My Mexican Bretzel est un docu-fiction. Il s’agit du premier long métrage de la réalisatrice Nuria Giménez Lorang. Visuellement, l’œuvre est composée exclusivement d’images d’archives familiales tournées entre 1940 et 1970. Le film est un montage qu’accompagnent les extraits textuels du journal intime de Vivian Barrett, une Suissesse aisée décédée d’un cancer du sein au courant du XXe sicèle. Les réflexions de Vivian sont ponctuées de citations attribuées à l’écrivain Paravadin Kanvar Kharjappali, qui est pour elle une figure spirituelle tutélaire. Le film s’appuie donc sur une diversité d’images muettes de Vivian, peu accompagnées au niveau sonore, et intercalées de certaines vidéos d’archive d’événements publics.
Vivian est mariée à Léon Barrett, un pilote militaire réformé suite à une blessure à la tête et ayant par la suite fait fortune grâce à la commercialisation d’un antidépresseur désormais retiré du marché, le «Lovedyn». Tous deux voyagent beaucoup, accompagnés de leur caméra, que Léon dépose rarement.
La vie de Vivian est monotone, et une rencontre à Majorque avec Leo, un homme italien, va modifier sa trajectoire. Suite à une brève relation adultère, Vivian va choisir de rester avec son mari plutôt que partir avec son amant. Elle regrettera cette décision toute sa vie, rêvassant à ce qu’aurait pu être une existence alternative et fantasmée. Désillusionnée par l’absence de désir de Léon et atterrée par un cancer qui la terrasse, Vivian meurt jeune quoique paisiblement.

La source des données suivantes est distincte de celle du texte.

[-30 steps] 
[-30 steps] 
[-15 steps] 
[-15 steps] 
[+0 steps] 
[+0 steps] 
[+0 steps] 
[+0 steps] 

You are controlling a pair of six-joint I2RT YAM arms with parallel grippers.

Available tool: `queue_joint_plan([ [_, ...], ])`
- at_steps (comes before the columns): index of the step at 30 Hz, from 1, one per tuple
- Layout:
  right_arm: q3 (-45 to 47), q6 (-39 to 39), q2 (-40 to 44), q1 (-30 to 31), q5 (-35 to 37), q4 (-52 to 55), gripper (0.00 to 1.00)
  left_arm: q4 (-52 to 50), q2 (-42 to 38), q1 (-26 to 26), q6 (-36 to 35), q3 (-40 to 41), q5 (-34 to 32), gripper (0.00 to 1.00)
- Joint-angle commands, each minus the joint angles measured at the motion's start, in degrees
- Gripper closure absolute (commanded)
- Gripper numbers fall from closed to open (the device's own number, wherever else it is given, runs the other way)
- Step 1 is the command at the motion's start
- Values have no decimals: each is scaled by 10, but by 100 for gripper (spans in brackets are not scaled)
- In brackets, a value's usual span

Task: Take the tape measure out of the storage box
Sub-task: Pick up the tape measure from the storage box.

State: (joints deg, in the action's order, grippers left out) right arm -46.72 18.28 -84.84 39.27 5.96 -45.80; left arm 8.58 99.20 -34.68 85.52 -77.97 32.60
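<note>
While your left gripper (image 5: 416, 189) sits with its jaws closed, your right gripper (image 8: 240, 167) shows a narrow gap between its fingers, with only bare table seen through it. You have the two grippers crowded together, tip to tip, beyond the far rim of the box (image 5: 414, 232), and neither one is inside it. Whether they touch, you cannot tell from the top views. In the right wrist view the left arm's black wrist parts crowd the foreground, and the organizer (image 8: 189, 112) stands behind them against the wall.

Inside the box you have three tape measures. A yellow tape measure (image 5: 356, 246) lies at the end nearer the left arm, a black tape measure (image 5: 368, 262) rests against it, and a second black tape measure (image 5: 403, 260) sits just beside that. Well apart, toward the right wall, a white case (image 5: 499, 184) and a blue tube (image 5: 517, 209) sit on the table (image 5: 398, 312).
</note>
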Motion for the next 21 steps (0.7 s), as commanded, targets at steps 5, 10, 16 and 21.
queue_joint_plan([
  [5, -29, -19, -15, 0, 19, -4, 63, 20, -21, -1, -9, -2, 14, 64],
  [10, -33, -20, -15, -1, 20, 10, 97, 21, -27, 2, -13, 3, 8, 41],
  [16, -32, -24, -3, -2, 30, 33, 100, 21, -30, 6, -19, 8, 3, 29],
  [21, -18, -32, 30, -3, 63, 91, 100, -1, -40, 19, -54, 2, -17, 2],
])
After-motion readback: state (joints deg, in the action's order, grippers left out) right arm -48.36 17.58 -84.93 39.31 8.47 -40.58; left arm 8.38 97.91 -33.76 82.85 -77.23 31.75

À la fin du film, on apprend que le médicament commercialisé par Léon était en fait un placebo, et que le livre de Paravadin Kanvar Kharjappali était presque exclusivement composé de phrases plagiées. Ces informations placent la vie de Vivian sous le signe du mensonge et du faux-semblant, et jettent aussi un doute sur la véracité des images vues et des phrases que nous avons lues tout au long du film. On interprète alors différemment la citation inaugurale du film: «Les mensonges ne sont qu'une autre façon de dire la vérité». Si les images d’archives sont réelles, Vivian, en revanche, ne l’est pas – pas plus que son journal, que Léon ou le Lovedyn. Ce sont en fait les grand-parents de Nuria Giménez Lorang, dont elle a réemployé les archives afin de produire une fiction, qui figurent à l’écran.
Les images montrées sont de nature relativement banale: elles montrent le couple en vacances, sur un yacht, à la plage, aux champs de courses, au chalet – des activités ordinaires, mais qui dénotent bien le milieu social auquel Vivian et Léon appartiennent.
Bien que fictif dans le cas présent, le journal intime est une forme d’écriture très étroitement liée au présent et à sa consignation. Mais au journal écrit de Vivian se superpose aussi le journal filmique de Léon, puisque ce dernier, paraît-il, documente absolument tout. Dans la superposition de ces deux formes d’enregistrement comme dans la compulsion à tout noter se dessine un épuisement – des événements à noter autant que des modes de notation.
La période sur laquelle s’étendent les archives, très extensive (un total de 30 années), documente aussi un autre présent que celui de Vivian et Léon: c’est celui de l’histoire de la démocratisation de la photographie, qui devient plus répandue en tant qu’usage social, mais dont les qualités visuelles et techniques s’améliorent aussi avec le temps.
Enfin, en reprenant pour les articuler fictionnellement les archives familiales de ses grands-parents, Nuria Giménez Lorang initie elle aussi une forme de tentative d’épuisement, celle des virtualités narratives possibles de cette masse archivistique.